_Required action_: Nothing outside the range below should be printed. Output exactly the lines from the line with "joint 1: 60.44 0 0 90" to the line with "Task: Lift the", both included.

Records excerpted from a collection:
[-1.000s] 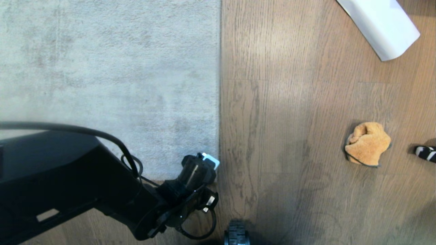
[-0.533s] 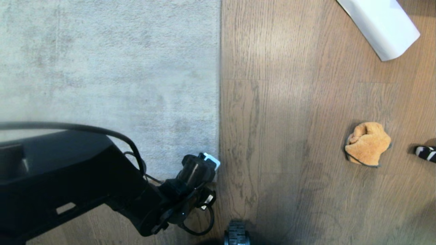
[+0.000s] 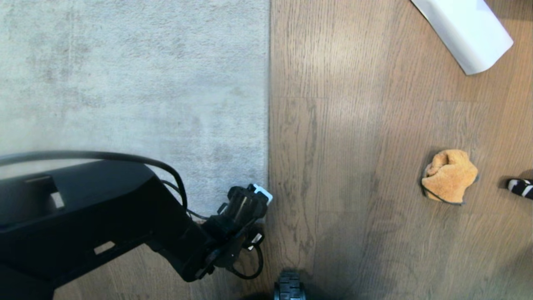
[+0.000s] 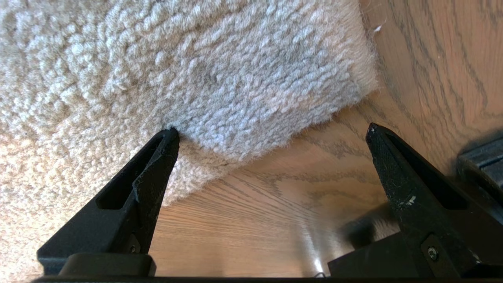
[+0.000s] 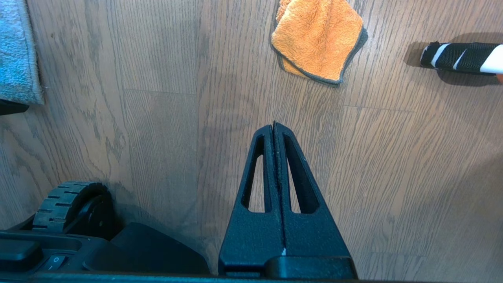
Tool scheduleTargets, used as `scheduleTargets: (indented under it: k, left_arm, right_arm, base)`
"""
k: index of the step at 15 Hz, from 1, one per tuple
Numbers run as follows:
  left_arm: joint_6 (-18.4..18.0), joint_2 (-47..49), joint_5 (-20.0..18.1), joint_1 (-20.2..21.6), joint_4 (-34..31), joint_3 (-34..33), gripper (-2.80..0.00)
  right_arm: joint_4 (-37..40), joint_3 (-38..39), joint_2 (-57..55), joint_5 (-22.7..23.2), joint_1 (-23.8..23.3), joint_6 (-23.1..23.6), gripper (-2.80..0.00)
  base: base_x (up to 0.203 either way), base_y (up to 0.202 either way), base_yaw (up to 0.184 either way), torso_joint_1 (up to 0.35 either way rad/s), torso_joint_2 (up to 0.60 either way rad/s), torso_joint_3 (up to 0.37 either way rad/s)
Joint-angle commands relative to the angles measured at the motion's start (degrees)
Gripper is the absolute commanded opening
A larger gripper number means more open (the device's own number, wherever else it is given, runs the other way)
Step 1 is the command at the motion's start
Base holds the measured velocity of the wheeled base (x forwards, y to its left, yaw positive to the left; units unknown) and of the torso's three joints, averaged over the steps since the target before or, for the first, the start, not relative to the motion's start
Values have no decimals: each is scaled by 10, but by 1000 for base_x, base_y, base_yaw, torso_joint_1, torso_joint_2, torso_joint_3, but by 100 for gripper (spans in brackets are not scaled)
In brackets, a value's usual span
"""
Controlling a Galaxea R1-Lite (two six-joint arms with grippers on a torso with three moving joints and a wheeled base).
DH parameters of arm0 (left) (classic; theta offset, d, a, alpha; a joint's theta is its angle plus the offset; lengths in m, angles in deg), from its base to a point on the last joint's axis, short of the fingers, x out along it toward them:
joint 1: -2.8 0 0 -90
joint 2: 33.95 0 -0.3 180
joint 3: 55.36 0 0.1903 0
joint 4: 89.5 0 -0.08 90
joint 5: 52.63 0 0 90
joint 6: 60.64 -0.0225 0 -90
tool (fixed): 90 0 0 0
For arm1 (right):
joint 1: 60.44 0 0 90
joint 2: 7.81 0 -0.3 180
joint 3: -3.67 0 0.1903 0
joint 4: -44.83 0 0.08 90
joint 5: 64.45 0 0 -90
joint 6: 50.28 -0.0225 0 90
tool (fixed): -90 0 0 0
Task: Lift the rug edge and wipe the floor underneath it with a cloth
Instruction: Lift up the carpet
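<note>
Our left gripper [image 4: 271, 133] sits low at the near corner of the rug [image 4: 220, 78], its fingers spread wide and holding nothing. One fingertip [image 4: 167, 139] touches the pile just inside the rug edge [image 4: 275, 137], the other [image 4: 377, 135] is over the bare floor [image 4: 243, 220] beside it. The corner lies flat on the planks. In the head view the left arm [image 3: 104, 216] reaches in from the left to that corner, where the rug [image 3: 133, 83] meets the floor [image 3: 341, 125]. The orange cloth [image 3: 449, 176] lies crumpled on the floor well to the right, apart from the rug. Our right gripper [image 5: 274, 125] hangs above the floor near the cloth [image 5: 318, 39], its fingers pressed together and empty. A white roll [image 3: 466, 29] lies far off, and a black-and-white striped object [image 3: 520, 187] just beside the cloth.
</note>
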Motion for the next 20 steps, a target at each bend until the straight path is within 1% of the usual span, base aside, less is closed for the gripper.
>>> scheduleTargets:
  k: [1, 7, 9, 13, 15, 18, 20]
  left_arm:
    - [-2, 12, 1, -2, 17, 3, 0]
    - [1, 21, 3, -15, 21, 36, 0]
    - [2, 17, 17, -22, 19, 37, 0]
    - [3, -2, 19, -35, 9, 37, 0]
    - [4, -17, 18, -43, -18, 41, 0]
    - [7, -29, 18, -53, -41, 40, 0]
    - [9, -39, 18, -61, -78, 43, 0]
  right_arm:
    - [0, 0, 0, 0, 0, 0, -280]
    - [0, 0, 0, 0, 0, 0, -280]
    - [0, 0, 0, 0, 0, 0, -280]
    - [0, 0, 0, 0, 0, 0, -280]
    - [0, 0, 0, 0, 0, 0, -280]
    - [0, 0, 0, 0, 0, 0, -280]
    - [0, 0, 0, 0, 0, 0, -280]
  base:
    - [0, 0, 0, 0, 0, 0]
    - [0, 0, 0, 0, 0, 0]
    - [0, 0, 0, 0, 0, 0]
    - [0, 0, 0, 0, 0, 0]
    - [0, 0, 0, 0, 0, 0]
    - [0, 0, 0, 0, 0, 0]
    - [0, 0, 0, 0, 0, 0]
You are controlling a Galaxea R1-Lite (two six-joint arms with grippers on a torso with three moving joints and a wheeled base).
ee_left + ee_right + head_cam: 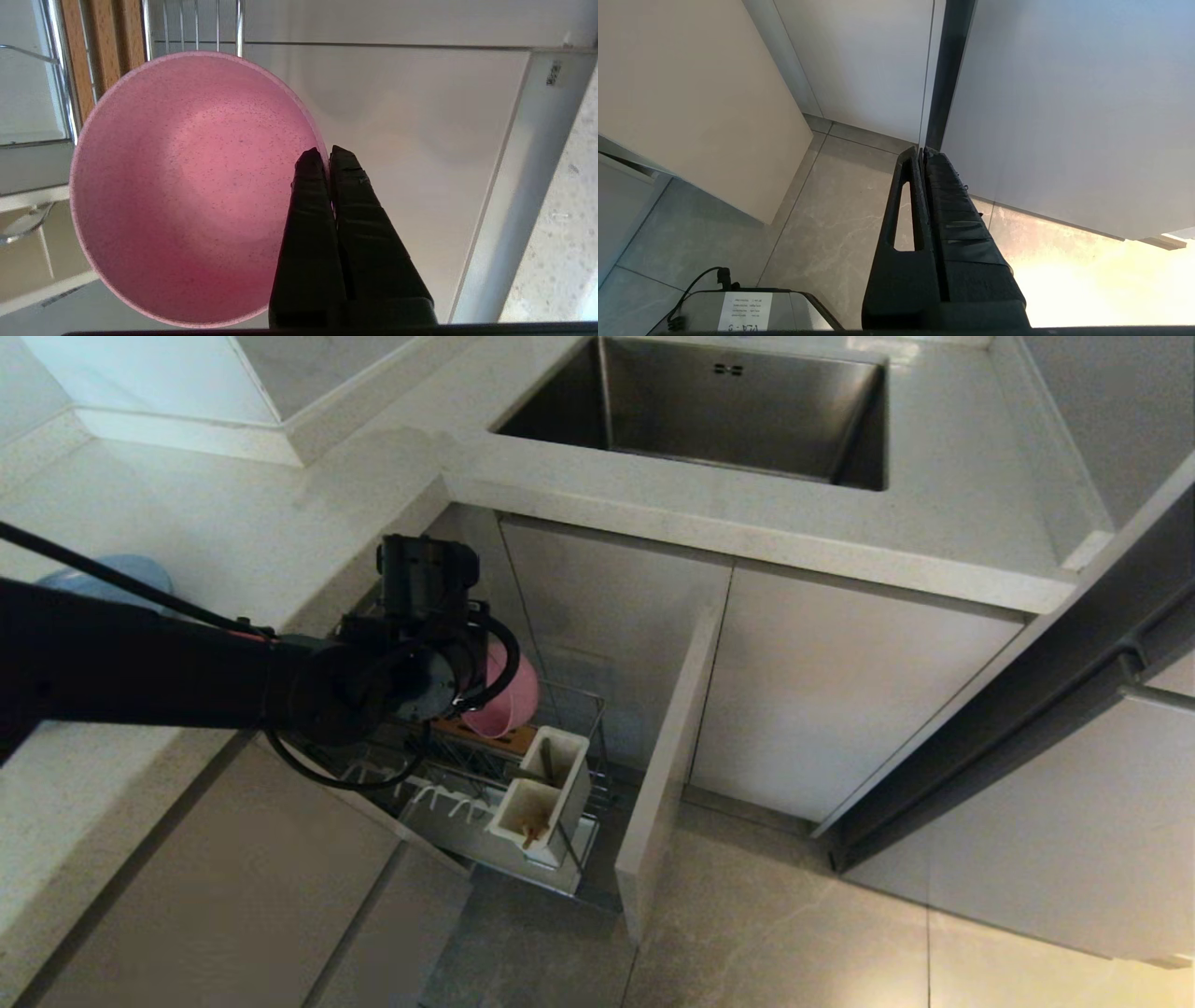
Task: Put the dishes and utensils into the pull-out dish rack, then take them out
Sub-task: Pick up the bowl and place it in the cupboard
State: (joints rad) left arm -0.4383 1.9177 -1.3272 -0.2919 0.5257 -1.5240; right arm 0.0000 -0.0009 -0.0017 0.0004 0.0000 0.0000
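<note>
Risk sits at the thin rim: the left claw (325,154), pinched shut on the pink bowl (187,186), holds it left of centre above the dish rack (504,775); a tilt could slip it free. Right claw (921,151) is closed, empty, parked.

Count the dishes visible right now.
2. Pink bowl pinched at its rim by the left gripper, over the pull-out dish rack. Blue plate on the counter behind the left arm, mostly hidden.
</note>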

_Answer below_:
joint 1: 60.44 0 0 90
joint 2: 7.81 0 -0.3 180
joint 3: -3.67 0 0.1903 0
joint 4: -44.83 0 0.08 90
joint 5: 64.45 0 0 -90
joint 6: 50.28 -0.0225 0 90
tool (fixed): -90 0 0 0
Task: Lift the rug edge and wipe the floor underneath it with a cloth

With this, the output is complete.